Analogies are perilous instruments. Despite Yglesias’s insistence that he wasn’t making an analogy, his comparison, if you will, is preposterous. As Reason’s Michael Moynihan pointed out, for Yglesias’s rough-neighborhood allegory to approximate the reality of what was happening with Hamas and Israel, there would have to be hundreds of kids throwing dozens of rocks and causing actual damage—not just the terror that comes from being the possible victim of a hurled stone, but death, maiming, damage to property, and trauma (a recent study found that most of the children aged 4 to 18 in Sderot—the Israeli town most affected by Hamas’s rocket attacks—suffer from post-traumatic stress syndrome). For Yglesias, however, it seems that a terrorist organization’s launching rockets into sovereign territory just isn’t that big a deal and that the Israelis ought to suck it up.
Such minimization of Israeli suffering abounds. A Guardian news report referred to the rocket attacks as a “manageable irritant.” Pat Buchanan compared Gaza with a concentration camp and waved off “these little rockets that didn’t kill anybody” (he’s wrong, of course). Writing in Canada’s National Post, Jeet Heer described Hamas as “a raggedy half-starved guerrilla force whose homemade missiles are usually as dangerous as firecrackers.” And missing in all of these analyses is mention of Gilad Shalit, the Israeli corporal whom Hamas kidnapped in 2006 and whose captivity it has rubbed in the face of the Israeli public ever since.

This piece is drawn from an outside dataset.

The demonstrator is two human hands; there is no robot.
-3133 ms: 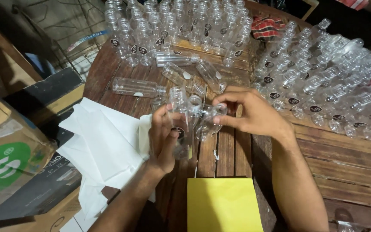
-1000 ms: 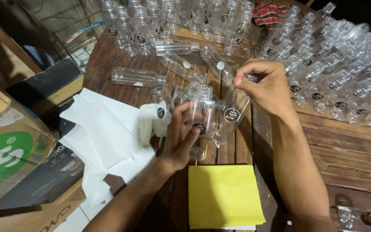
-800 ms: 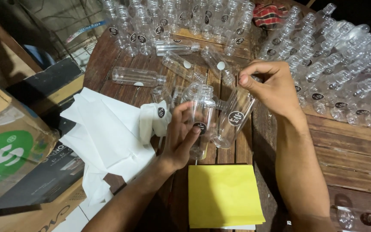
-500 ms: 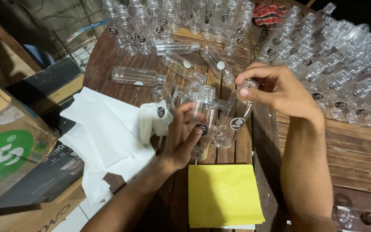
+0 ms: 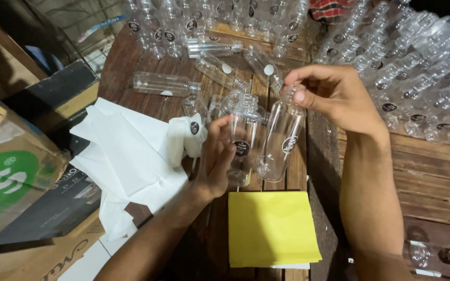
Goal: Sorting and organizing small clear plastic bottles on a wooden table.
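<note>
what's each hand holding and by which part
Right hand pinches a clear plastic bottle by its neck. Left hand grips another labelled bottle around its body.

White paper sheets [image 5: 126, 151], a yellow pad [image 5: 272, 229], perhaps cardboard boxes [image 5: 6, 171].

A slatted wooden table [image 5: 433, 171] fills the view under dim, warm light. Cardboard boxes [image 5: 6, 171] stand at its left edge, with a wire rack [image 5: 87, 23] behind them in shadow.

A wooden table [image 5: 433, 171] carries clear bottles [image 5: 165, 83], white paper [image 5: 126, 156], yellow sheets [image 5: 272, 226].
</note>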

For their “disproportionate” argument to make sense, Israel’s detractors have had to minimize, to an almost comical extent, what its citizens have had to endure over the past three years. They portray a bona fide war crime—the deliberate firing of rockets into civilian areas—as a minor irritant no more threatening or bothersome than black ice or a loud neighbor. But does one really expect that Pat Buchanan would sit still even if his neighbors, say, played rap music at all hours of the night? If Matthew Yglesias’s neighbors began firing bullets—sporadically and imprecisely—into his “flophouse,” wouldn’t he, a proud supporter of the Second Amendment, have the right to draw his own weapon and fire back in self-defense?
These may be “irritating” questions for those who criticize, from the comfort of their keyboards thousands of miles away, the actions of a beleaguered democracy under siege from terrorists—terrorists suborned, in turn, by a theocratic regime building a nuclear capacity with the express aim of wiping that democracy from the face of the earth. But they are hardly as irritating as Hamas’s war crimes, or the pedants who excuse them.
James Kirchick is an assistant editor of The New Republic.